Civil engineering undergrads develop mine water treatment plant for PaDEP

UNIVERSITY PARK, Pa. -- According to the Schuylkill Action Network, the Schuylkill River and its tributaries provide drinking water to more than 1.5 million Pennsylvania residents and habitats for both fish and wildlife. It’s also being actively polluted.

Two abandoned coalmines in Minersville — the Oak Hill Collieries and the Pine Knot Complex — are releasing thousands of gallons of contaminated water into the river each minute.

In fact, during severe drought, “these two discharges are the Schuylkill River,” said environmental engineering professor William Burgos. “They make up something like 80 to 90 percent of what’s called the base flow.”

Not only do these discharges violate the Pennsylvania Department of Environmental Protection’s (PaDEP) Clean Streams Law, which was established in 1937 to “preserve and improve the purity of the waters of the commonwealth,” but they are detrimental to aquatic life, impact water quality for downstream users and cost Pennsylvania money in lost recreational tourism revenue as well.
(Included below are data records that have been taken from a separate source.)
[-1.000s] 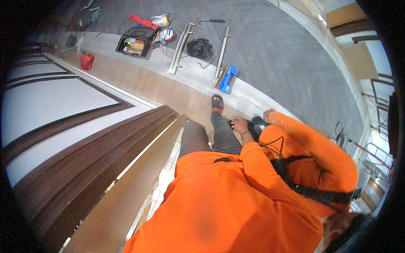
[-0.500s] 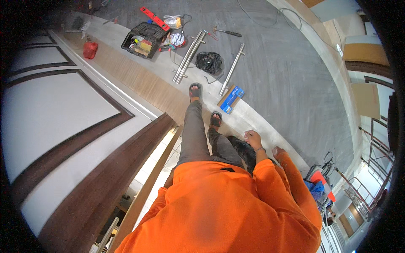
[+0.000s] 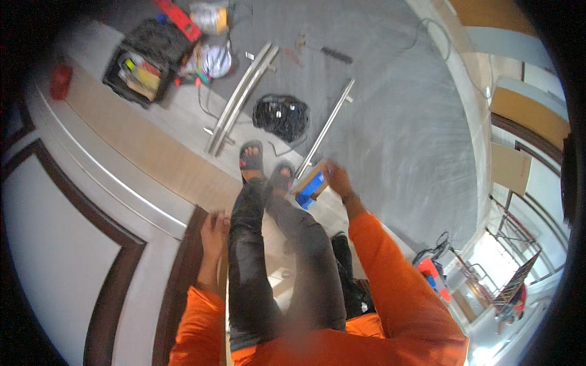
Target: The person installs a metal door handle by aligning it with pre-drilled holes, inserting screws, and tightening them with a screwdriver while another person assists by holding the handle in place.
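while the blue box [image 3: 312,188] lies on the floor down-left of the nearer right hand [image 3: 339,180], long axis slanting up toward it, the left hand [image 3: 214,233] hangs by dark trim [image 3: 183,271]; i can't tell whether either grips anything.

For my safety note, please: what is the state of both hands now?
Left hand: blurred; open or closed cannot be told.
Right hand: by the blue box; holding cannot be told.
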The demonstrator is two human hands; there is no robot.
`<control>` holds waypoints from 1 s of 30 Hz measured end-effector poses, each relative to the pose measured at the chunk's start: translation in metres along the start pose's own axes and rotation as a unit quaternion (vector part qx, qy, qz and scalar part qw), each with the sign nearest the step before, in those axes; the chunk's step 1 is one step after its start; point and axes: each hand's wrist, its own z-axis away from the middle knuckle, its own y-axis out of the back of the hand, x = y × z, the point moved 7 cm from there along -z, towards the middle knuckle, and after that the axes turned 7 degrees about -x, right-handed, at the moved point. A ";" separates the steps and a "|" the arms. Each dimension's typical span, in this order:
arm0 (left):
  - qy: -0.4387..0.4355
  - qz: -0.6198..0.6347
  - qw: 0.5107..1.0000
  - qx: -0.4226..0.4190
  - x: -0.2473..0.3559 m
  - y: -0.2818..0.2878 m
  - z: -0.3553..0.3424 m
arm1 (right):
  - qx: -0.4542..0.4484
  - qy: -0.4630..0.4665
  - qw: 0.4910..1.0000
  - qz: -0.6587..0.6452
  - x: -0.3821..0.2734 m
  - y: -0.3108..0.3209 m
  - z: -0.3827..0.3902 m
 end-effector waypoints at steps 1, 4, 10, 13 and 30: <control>0.021 0.060 0.996 -0.058 0.005 -0.030 -0.040 | 0.027 0.072 0.990 0.115 0.021 -0.011 -0.047; -0.125 -0.137 0.977 -0.105 0.029 -0.091 -0.154 | 0.021 0.004 0.999 0.029 0.042 -0.013 -0.237; -0.432 -0.348 0.825 -0.107 0.031 -0.214 -0.350 | 0.128 0.016 0.967 0.218 0.131 -0.030 -0.452; -0.439 -0.447 0.779 0.006 0.016 -0.231 -0.402 | 0.161 0.093 0.958 0.219 0.116 -0.046 -0.476; -0.289 -0.296 0.908 -0.070 0.009 -0.208 -0.421 | 0.135 -0.107 0.904 -0.392 0.160 -0.024 -0.253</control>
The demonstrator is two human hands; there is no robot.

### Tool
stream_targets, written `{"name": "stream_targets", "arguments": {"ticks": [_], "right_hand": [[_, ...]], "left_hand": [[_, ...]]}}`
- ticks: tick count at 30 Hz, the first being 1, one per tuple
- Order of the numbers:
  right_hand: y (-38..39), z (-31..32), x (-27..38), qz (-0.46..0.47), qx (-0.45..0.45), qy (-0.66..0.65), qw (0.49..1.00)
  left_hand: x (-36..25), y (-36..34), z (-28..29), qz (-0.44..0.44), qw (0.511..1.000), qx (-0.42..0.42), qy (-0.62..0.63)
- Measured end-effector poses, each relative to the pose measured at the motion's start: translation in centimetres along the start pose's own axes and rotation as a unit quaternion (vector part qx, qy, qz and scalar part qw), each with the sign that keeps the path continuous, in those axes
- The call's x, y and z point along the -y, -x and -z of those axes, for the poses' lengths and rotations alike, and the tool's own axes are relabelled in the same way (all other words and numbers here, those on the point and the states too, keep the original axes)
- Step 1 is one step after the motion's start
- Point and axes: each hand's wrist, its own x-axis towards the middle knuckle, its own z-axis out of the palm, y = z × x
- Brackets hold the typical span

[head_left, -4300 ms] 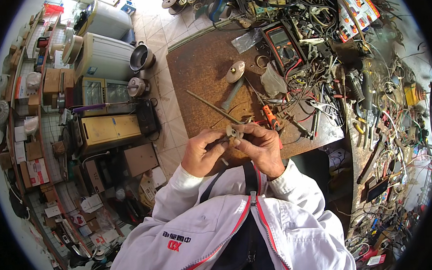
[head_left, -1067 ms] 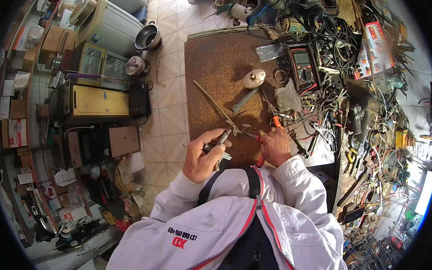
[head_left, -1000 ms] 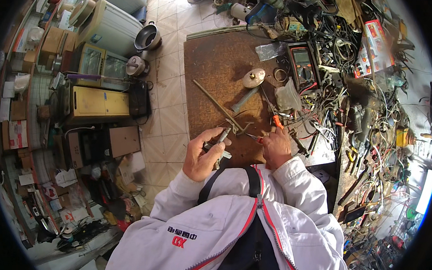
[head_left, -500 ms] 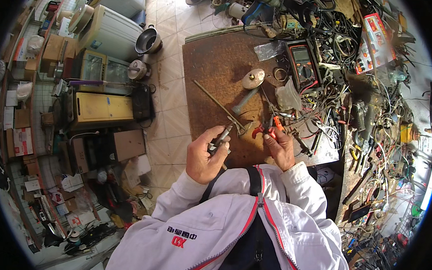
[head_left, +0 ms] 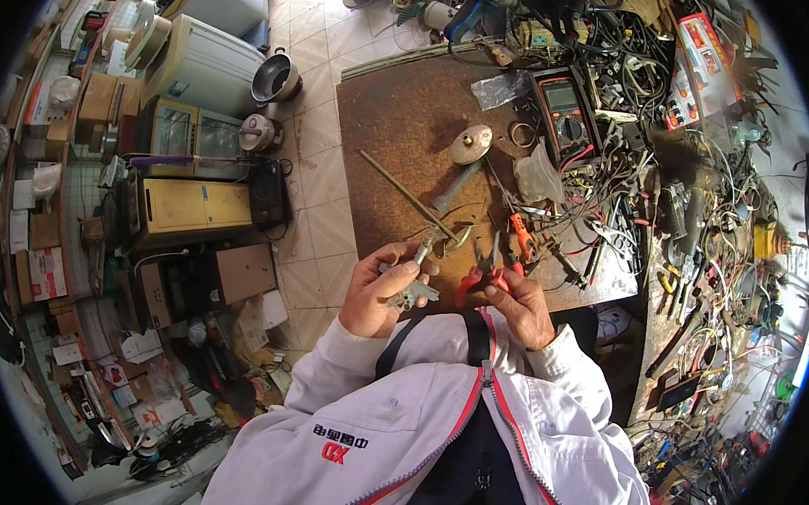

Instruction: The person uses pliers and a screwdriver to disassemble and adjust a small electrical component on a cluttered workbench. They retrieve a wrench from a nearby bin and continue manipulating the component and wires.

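Observation:
My left hand (head_left: 379, 290) is closed around a grey metal fitting (head_left: 411, 291) with a narrow pale shaft pointing up. Close on its right, my right hand (head_left: 517, 306) grips red-handled pliers (head_left: 468, 284), their dark jaws pointing forward and the handles spread. Beyond them on the brown worktable (head_left: 388, 112) lie a long thin rod (head_left: 401, 189) with a curved piece at its near end, an orange-handled screwdriver (head_left: 521, 235), a grey tube (head_left: 451, 188), a round disc with a brass centre (head_left: 470, 145) and a metal ring (head_left: 522, 135).
A multimeter (head_left: 564, 116), plastic bag (head_left: 538, 177) and tangled wires and tools (head_left: 688, 256) crowd the right side and back of the bench. Left across a tiled floor stand a yellow cabinet (head_left: 192, 204), a dark pot (head_left: 274, 76), a small cooker (head_left: 258, 132) and loaded shelves (head_left: 49, 271).
Earlier both hands were together on a small metal piece. Since then my right hand has picked up the red pliers, lifted them and drawn them toward my body; my left hand keeps the fitting.

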Motion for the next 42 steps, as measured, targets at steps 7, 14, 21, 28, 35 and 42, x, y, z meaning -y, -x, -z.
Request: {"name": "stream_targets", "arguments": {"ticks": [7,14,21,28,35,42], "right_hand": [[1.5,0.5,1.2,-0.067,0.166,0.045,0.983],[1.1,-1.0,-1.7,-0.045,0.109,0.124,0.985],[0.3,-2.0,-0.5,0.107,-0.059,0.381,0.916],[0.5,-2.4,-0.7,0.112,-0.074,0.404,0.905],[0.8,-2.9,-0.5,0.109,-0.088,0.422,0.896],[1.0,-3.1,-0.8,0.106,-0.096,0.427,0.893]], "left_hand": [[-0.1,0.1,0.2,0.004,1.000,-0.014,0.021],[0.0,0.5,0.4,0.000,0.999,-0.021,-0.037],[0.8,1.0,0.4,-0.033,0.987,-0.048,-0.152],[1.3,1.0,0.6,-0.057,0.963,-0.025,-0.263],[1.6,1.0,0.9,-0.052,0.956,-0.009,-0.289],[1.6,1.2,0.8,-0.025,0.967,-0.014,-0.254]]}}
To combat this pollution problem, Penn State civil engineering undergraduate students helped the PaDEP develop what will become the largest mine water treatment facility in the state.
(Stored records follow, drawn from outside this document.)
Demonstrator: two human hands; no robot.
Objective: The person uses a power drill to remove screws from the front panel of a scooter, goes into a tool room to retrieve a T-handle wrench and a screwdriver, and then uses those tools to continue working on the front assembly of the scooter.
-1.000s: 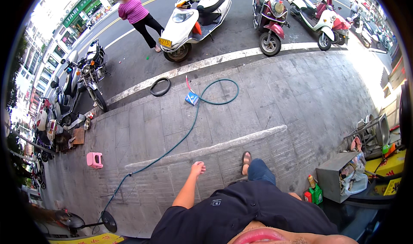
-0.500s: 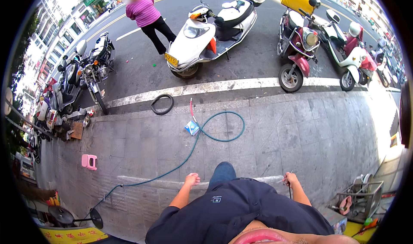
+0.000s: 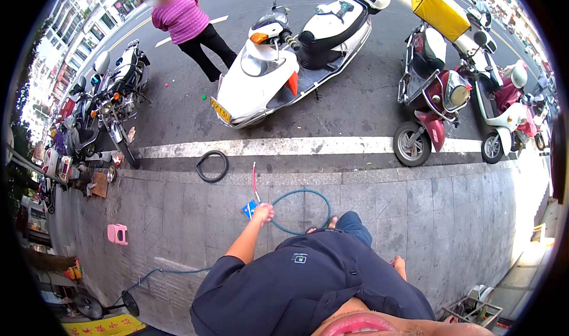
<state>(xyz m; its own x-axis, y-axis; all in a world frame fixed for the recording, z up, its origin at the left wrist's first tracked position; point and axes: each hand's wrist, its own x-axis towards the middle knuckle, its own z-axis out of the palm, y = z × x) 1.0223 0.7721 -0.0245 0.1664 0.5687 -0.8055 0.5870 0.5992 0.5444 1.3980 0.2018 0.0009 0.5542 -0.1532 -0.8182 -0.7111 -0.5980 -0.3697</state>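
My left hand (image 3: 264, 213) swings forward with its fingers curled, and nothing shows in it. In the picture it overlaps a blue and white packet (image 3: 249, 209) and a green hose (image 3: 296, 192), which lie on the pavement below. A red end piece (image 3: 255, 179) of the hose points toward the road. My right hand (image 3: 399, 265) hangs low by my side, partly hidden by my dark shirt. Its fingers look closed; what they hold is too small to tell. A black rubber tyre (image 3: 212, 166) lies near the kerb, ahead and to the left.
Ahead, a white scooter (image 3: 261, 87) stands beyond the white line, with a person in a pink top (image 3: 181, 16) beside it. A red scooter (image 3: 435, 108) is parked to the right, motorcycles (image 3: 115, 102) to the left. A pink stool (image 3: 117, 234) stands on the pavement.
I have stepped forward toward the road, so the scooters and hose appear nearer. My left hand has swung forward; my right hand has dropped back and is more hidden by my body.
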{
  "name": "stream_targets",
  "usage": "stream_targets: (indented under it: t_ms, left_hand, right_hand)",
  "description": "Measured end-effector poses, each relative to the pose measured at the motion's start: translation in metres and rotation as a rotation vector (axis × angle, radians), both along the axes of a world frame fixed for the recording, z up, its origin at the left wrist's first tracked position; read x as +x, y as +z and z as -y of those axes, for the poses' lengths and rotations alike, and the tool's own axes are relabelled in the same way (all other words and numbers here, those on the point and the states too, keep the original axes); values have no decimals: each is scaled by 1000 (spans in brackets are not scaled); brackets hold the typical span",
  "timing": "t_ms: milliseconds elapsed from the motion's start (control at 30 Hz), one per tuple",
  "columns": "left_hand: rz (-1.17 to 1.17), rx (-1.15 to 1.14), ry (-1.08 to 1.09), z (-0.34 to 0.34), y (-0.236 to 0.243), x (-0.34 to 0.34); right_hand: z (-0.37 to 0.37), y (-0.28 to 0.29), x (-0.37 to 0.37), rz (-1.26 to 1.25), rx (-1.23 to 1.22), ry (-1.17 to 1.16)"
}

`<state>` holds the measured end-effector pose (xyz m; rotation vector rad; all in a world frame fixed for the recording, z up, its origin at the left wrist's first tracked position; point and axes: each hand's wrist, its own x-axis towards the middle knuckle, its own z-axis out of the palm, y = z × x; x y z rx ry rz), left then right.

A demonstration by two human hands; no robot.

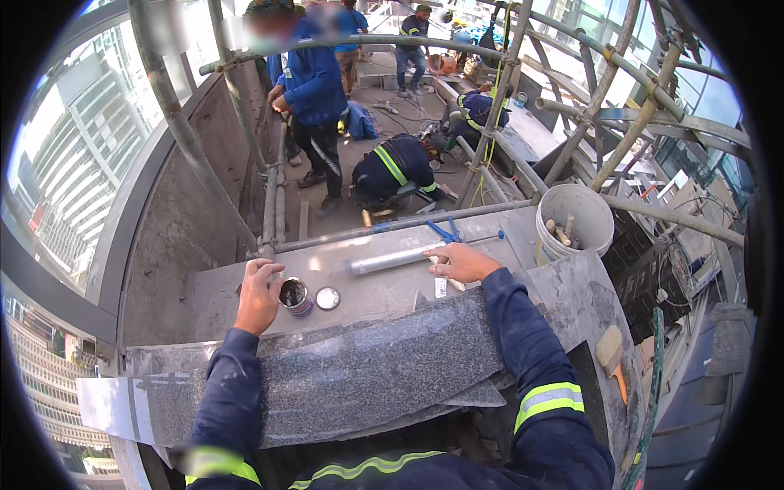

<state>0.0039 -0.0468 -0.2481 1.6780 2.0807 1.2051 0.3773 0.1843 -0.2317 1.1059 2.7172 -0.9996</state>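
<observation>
My left hand [260, 296] hovers just left of an open can of dark paste [296, 297], its fingers loosely bent and apart with nothing visible in them. A round metal lid [327, 298] lies right of the can. My right hand [464, 265] is over the near side of a caulking gun [396, 260] with a silver barrel and blue handle. Its fingers are spread, and whether they touch the barrel is unclear. Small white pieces [441, 287] lie below that hand. In front of me, under my forearms, a speckled grey stone slab [376, 359] stretches across.
A white bucket [574, 220] with several wooden-handled tools stands at the right. An orange-handled brush [611, 359] lies on the ledge. Scaffold pipes [408, 226] border the far side. Beyond them one person crouches [392, 170] and another in blue [317, 90] stands.
</observation>
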Motion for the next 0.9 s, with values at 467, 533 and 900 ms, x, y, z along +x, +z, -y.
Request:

“It’s an ambitious project for undergrads,” Burgos said. “They’re basically designing a complete and enormous water treatment facility.”

Since 2007, Burgos has researched the remediation of acid mine drainage, which is associated with coal mining activities in Pennsylvania, and has worked with the Schuylkill Headwaters Association (SHA) in an effort to find the most effective ways to treat the drainage, which can be deadly to animals and plants.

The SHA first identified the Oak Hill Collieries and the Pine Knot Complex as the two main sources of acid mine drainage flowing into the Schuylkill River, Burgos said.

“You have these big underground mining complexes, these underground tunnels and shafts, that eventually become flooded,” Burgos explained. The flooding is what causes the drainage.

He said the major source of pollution in this drainage is pyrite, an iron sulfide, which, when exposed to water and air, basically produces sulfuric acid. When the abandoned sites flood, the contaminated water finds its way to the surface and flows into the Schuylkill River.

To eradicate this pollution before it reaches the river, the PaDEP wants to build a water treatment facility.

“These two drainages are the single largest sources of acid mine drainage to the Schuylkill River,” Burgos said. “So if we can treat these, we can help a whole lot of people downstream.”

These people downstream include the residents of the largest city in the state, Philadelphia, as well as all the towns along the approximately 130-mile stretch between the abandoned coalmines and the city, most of which receive drinking water from the contaminated river.

This is where Burgos’s Civil Engineering 472W class comes into play. The class is providing the PaDEP with free engineering consulting services in exchange for a one-of-a-kind experience designing a real and very complicated, large-scale mine water treatment plant.

“When built, it will be the largest, by far, in Pennsylvania,” Burgos said.

To prepare, the students visited multiple mine water treatment plants around Pennsylvania including one in Rausch Creek, Schuylkill County and one in Hollywood, Clearfield County. They used this information, along with the knowledge they have gathered in their civil engineering courses, to create their design.

The project was then broken down into seven parts: water collection, aeration, oxidation of ferrous iron (two parts), removal of ferric iron solids (two parts) and sludge disposal.

Four students were assigned to each of the seven parts. Each design team then researched the best way to build their section of the facility. Afterward, the students in each team were assigned to one of four design firms with an expert from each group going to a different firm. The firms put all the pieces together to create a complete facility.

In the end, four comprehensive proposals were created and will be presented to the PaDEP this spring.

“What we’re really trying to do is inform the DEP of the benefits and costs,” Burgos said.

Through the different proposals, the PaDEP will be able to see the advantages and disadvantages of different configurations and the varied financial costs of each, so they can make an informed decision about what’s best for them.

Since the PaDEP doesn’t have a deadline for the project to begin, Burgos said he hopes to incorporate proposals from one more class and possibly bring in other engineering disciplines to add more diverse expertise to the project and make the design even better.

“I am extremely proud of my students,” Burgos said. “Their work will have a real-world impact.”